Childhood Cancer Prevention Month: A Brother’s Wisdom

Published on 3 min read

So often in our work with Re:wild Your Campus, we'll have conversations with people that sound like "I care so much about human health and the environment but I don't know how to start" or  "Where should I even begin?" To this, I often defer to the wisdom of one of my greatest teachers: my twin brother Michael. Michael's wisdom came not from age, but from circumstance. He was diagnosed with brain cancer when we were ten, lived for four years through cycles of recurrences and recovery. Then, he was given a terminal diagnosis, entered hospice care when we were fourteen, and passed at the age of fifteen. The months he spent in hospice, confronted each day with his nearing mortality, were among the most difficult, yet richest of his and my family's lives together. 

For the duration of his short life, Michael had always dreamed of becoming a scientist so he could help people. It hurt him deeply to reckon with the reality that he would not live to fulfill this dream, and he struggled to imagine how his life could make a difference when he was going to die so young. 

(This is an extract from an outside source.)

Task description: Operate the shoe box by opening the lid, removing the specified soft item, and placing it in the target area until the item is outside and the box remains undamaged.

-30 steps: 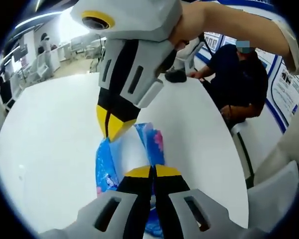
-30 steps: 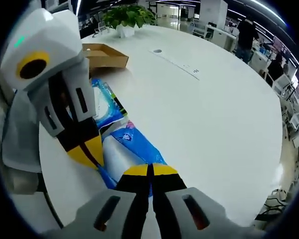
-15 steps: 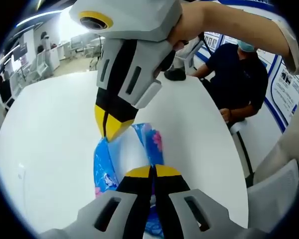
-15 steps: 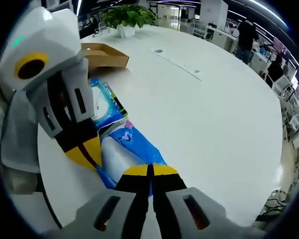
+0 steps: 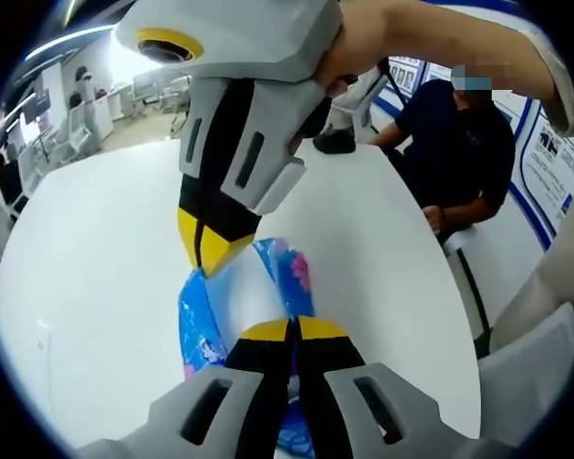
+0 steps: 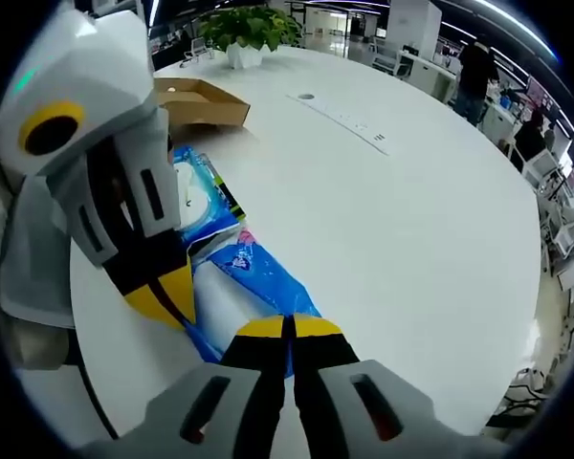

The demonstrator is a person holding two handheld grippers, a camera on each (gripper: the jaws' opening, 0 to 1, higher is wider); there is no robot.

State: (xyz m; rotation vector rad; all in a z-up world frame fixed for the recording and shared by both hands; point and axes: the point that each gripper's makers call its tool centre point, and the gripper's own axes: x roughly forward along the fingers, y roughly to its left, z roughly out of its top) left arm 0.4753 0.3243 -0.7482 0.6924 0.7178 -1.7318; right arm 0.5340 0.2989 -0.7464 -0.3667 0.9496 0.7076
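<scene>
A soft blue packet [image 5: 231, 304] with pink print and a clear middle lies on the white table [image 5: 86, 249]. My left gripper [image 5: 292, 331] is shut on its near edge. My right gripper [image 5: 209, 258] comes down from above and is shut on the packet's far end. In the right gripper view the same blue packet [image 6: 249, 279] stretches between my right gripper [image 6: 287, 331], shut on one end, and my left gripper [image 6: 172, 308], shut on the other. An open cardboard shoe box part [image 6: 199, 103] sits farther back on the table [image 6: 411, 220].
A second blue and white packet [image 6: 203, 196] lies between the box and the held packet. A potted plant [image 6: 249, 27] stands at the table's far end, near a flat socket strip [image 6: 349, 122]. A seated person [image 5: 459, 143] and a dark object [image 5: 337, 145] are at the table's edge.
Both views have shifted only slightly. Both grippers stay shut on the blue packet, which keeps its place on the table.
</scene>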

Now this is the part where I need you to pay close attention... Michael did not give in to despair. He did not resign himself to a terminal cancer diagnosis. He took stock of where he was and what he had to offer with his own individual capabilities and his own timeline. Michael decided that even though he could not become a scientist like he had always hoped, he would donate his body and his diseased tissues to researchers so that they could find a cure and no other child would have to experience what he had endured. 

This decision did not happen overnight. Michael spent countless hours thinking, reflecting, grappling with his mortality, and also, with what abilities he still had left. He still had his body to give. He could give up his precious tissue and give doctors a direct look at his type of cancer to better understand the disease, and subsequently, the cure. 

This was his wisdom--his ability to reflect, meet himself where he was at, and then act. 

It is this wisdom, and the proximity I’ve had to multiple family members with cancer diagnoses– all living within a small radius of each other in an area of the country where conventional agriculture and herbicide-use are widespread– that led me to my work of co-founding Herbicide-Free Campus. I was 19 and Mackenzie was 20 years old when we got to practice at Cal’s beach volleyball courts and were warned to stay off the grass because they had just applied herbicides. Both of our personal experiences prior to this moment led us to ask how we could stop the application of these chemicals. At the time, we were not looking anywhere beyond our courts or beyond ourselves and our own abilities to directly influence the situation. We began just by having a conversation with the grounds manager, in which we asked him if our team could pick the weeds by hand instead of his staff removing them via glyphosate-containing herbicides. And that’s what we did. Only after that success did we have the idea and confidence to move this collaborative working model to the greater campus area, and eventually, to other campuses across the nation. It started with that small, localized step, just as Michael’s decision to donate his body to science started as an organ donation, and ultimately led to his cell lines being used in research labs all over the country.

 So, dear reader, if you are confronted by something that you seek to make a change in – finding a cure for childhood cancer, reducing people's exposure to herbicides, building bridges between people with ideas opposed to your own, or whatever it may be – I encourage you to take a page from Michael's book: Stop. Take stock of what you're facing. Look inwards at your abilities, your positionality, and your proximity to the issue. Then, begin. Wherever you are, just begin.